Impulses - Monday, August 13, 2012 - linkIt's definitely not for me... Poor stand w/no VESA mounting, 1080p res, and no DP are just too many compromises... But having decent IPS displays like this one available at $200 is great for the consumer in general, two years ago you were looking at $300+ for a display like this, three or four years ago it would've been $400+. Low cost IPS displays are finally in the same pricing realm of rock bottom TN displays, and that's not bad at all.
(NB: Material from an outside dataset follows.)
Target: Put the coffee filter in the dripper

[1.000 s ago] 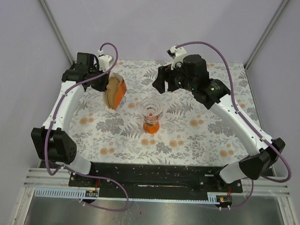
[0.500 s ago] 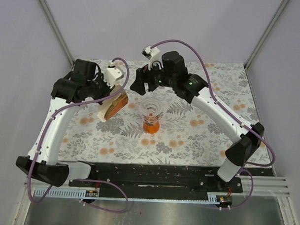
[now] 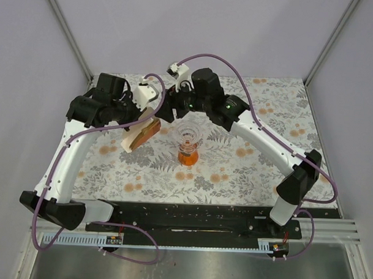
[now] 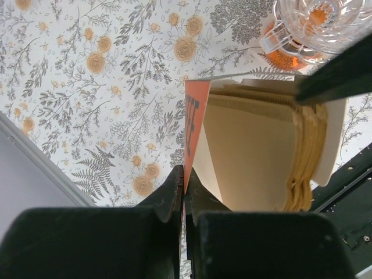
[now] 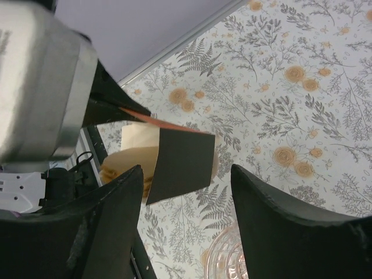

Olaf van der Spek - Monday, August 13, 2012 - linkIsn't the U2412M more like a $300 monitor? Even the U2312HM is $260 on NewEgg.
No DP & no VESA sucks. :(
cheinonen - Monday, August 13, 2012 - linkI mention that the U2412M is more expensive and that the U2312HM might be a better comparison, but as I haven't reviewed the 2312 but have reviewed the 2412 it was the best comparison I could make.
mikato - Thursday, August 16, 2012 - linkYou can buy the U2412M for $270 right now from Dell with free shipping -
mikato - Thursday, August 16, 2012 - linkU2312HM is $210 at Dell Small Business right now
ananduser - Monday, August 13, 2012 - linkChris, when are you guys gonna review some 120Hz monitors ?
StickerLover - Monday, August 13, 2012 - link...needs more stickers !
Oh, and more glossy plastic !
DanNeely - Monday, August 13, 2012 - linkWould it be difficult to reorder the labels for the curves so that the upper left label was in the top left position, the lower right was in the lower right position, etc?